Static program analysis. Clear and straightforward explanations (at least if you already have some math background). I don't have to deal with first-class functions or aliasing, so most of the book is probably not relevant right now. But it's nice to have a composable framework to think about the simple analyses that I was just intuiting so far.

Skimmed:

compiler papers

Intermediate Representations in Imperative Compilers: A Survey was useful for understanding the pros and cons of different IRs, and also which IRs have actually been used in practice (I assume the others will contain surprises). At least as of 2013.

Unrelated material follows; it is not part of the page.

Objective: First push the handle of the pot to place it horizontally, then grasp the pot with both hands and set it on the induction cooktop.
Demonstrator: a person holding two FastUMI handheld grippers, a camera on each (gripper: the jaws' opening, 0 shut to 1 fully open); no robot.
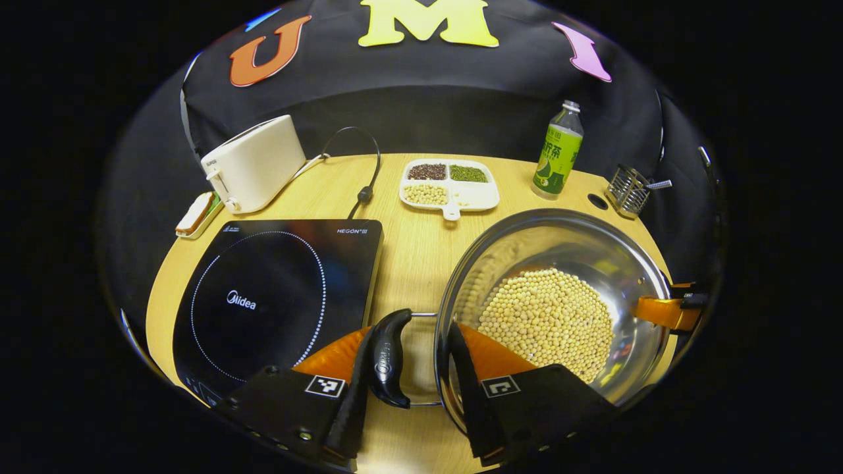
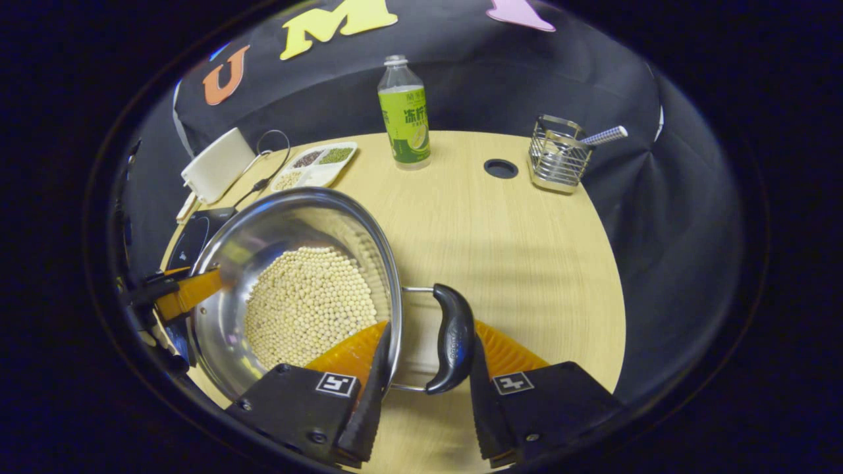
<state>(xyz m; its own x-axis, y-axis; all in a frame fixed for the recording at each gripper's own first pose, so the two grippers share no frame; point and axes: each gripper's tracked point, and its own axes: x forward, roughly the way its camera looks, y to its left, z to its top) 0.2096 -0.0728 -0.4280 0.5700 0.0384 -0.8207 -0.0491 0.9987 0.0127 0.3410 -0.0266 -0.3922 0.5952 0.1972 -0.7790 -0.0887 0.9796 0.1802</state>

Simple and Effective Type Check Removal through Lazy Basic Block Versioning. Given an IR using basic blocks with arguments, can jit-specialize each block once the types of it's arguments are known. Since block terminators are often branches which encode type-checks, this works pretty well with no additional tracing needed and with very little warmup time. Code explosion is avoided by limiting the number of versions of each blocks and compiling a non-specialized fallback if this number is exceeded.

Compiling without Continuations. Implemented in ghc. In a functional IR you can express something like basic blocks by using closures, but the compiler might later not be able to prove that the closure doesn't actually need to be allocated. Instead they add a 'join point', a closure-like thing that can only be tail-called. This unlocks some optimizations that are easy in cps, without dealing with the headache of trying to read cps. I'm not sure whether this style of IR makes sense for a strict language though, so not sure how applicable it is elsewhere.

Fast Compilation and Execution of SQL Queries with WebAssembly

I'm hoping to piggyback on wasm backends to get fast compilation and reasonable performance for zest. It's promising to see good results from similar experiments.

Details are mostly unsurprising. They do full specialization of everything directly in their compiler. Hashtables etc are baked in.

They had to patch v8 to allow running wasm against existing memory allocations. Then provide callbacks that use virtual memory mappings to map chunks of their tables into the 4gb memory space. Output has to be chunked similarly. Wouldn't be necessary with wasm64.

Evaluated on some synthetic queries. Seems competitive with duckdb. But we're comparing both execution methods and query planning. Where did their query plans come from?

Compilation times in the ms. Comparable to duckdb planning times in the tidy tuples paper!

Not clear whether they're measuring this fairly though. Could be reporting compilation time for first tier, and runtime after tiering up. Would look to see a graph of numbers of queries executed vs time elapsed, to characterise the warmup time. I guess the queries they're using take long enough that they tier up during the query though.

other books

A life of meaning. I abandoned this pretty quickly.

Passion paradox. It didn't really make sense to read this after not liking the other two books by the same author last month, but I already have it on hold at the library...

Deadlift dynamite. Recommended to me by a tiny old lady at the gym who was deadlifting twice her bodyweight. Possibly out of concern that I was going to hurt myself. It's pretty chaoticly written but the sections on technique and programming seem useful. Also in the mobility section they talk about opening your pelvic girdle which... isn't that just a solid bone? TIL.

The man from the future. A fun biography of von Neumann, written by someone who has a decent understanding of many of the subjects von Neumann pioneered. I enjoyed it. Fun fact: someone tried to patent the idea of the stored-program computer, and failed mainly because von Neumann had been mailing detailed technical reports to dozens of universities during the course of designing the computer. Johnny played innocent, but given that his express goal for much of his career was to accelerate the rise of computing as much as possible, it seems likely that he deliberately sabotaged the patent. I can't imagine how much the industry would have been held back if such a patent had been granted.